WHAT IS BEING ASKED: Starting at the first line of the data below, retype every line up to and including the one containing "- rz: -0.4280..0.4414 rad".

INFORMATION SHOWN:
= = = = = = =

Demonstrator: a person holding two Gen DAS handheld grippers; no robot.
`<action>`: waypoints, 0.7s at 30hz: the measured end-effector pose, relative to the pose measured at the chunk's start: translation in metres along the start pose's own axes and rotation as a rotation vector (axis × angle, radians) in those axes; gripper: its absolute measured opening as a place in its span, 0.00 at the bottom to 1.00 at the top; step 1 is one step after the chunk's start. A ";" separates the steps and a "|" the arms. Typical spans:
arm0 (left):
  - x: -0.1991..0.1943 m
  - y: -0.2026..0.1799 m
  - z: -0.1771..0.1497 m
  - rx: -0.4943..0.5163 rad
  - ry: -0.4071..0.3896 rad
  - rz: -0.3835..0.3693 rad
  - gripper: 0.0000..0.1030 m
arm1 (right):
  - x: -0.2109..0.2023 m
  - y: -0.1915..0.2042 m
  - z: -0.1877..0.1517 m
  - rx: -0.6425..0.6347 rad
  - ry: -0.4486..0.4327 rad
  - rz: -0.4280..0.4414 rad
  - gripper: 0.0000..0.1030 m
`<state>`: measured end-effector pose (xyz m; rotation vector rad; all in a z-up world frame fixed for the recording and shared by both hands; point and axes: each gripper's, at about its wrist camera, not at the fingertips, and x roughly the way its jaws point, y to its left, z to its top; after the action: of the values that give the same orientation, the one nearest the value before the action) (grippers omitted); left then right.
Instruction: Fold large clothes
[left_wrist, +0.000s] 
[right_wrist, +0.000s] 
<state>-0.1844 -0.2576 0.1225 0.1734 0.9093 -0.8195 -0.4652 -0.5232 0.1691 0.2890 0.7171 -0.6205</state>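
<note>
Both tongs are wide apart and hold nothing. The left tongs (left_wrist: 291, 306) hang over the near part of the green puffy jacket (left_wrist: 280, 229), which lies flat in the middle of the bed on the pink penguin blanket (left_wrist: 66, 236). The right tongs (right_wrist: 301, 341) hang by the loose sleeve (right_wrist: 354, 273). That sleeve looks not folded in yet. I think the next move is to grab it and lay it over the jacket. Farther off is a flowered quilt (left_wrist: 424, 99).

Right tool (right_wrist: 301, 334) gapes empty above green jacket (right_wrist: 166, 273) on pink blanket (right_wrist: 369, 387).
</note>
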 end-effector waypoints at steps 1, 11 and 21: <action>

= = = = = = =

ANSWER TO THIS PROBLEM:
Demonstrator: a person holding two Gen DAS handheld grippers; no robot.
`<action>`: waypoints, 0.7s at 30hz: the measured end-effector pose, relative to the pose measured at the chunk's start: translation in metres along the start pose's own axes and rotation as a rotation vector (axis × angle, radians) in those axes; gripper: its absolute measured opening as a place in its span, 0.00 at the bottom to 1.00 at the top; step 1 is one step after the chunk's start. A ";" separates the steps and a "|" the arms. Typical spans:
arm0 (left):
  - x: -0.1991..0.1943 m
  - y: -0.2026..0.1799 m
  - z: -0.1771..0.1497 m
  - rx: -0.4943..0.5163 rad
  - ry: -0.4071..0.3896 rad
  - rz: -0.3835..0.3693 rad
  - gripper: 0.0000..0.1030 m
arm1 (right):
  - x: -0.2109..0.2023 m
  - y: -0.1915..0.2042 m
  - z: -0.1877..0.1517 m
  - rx: -0.6425..0.6347 rad
  - ry: -0.4486..0.4327 rad
  - rz: -0.4280..0.4414 rad

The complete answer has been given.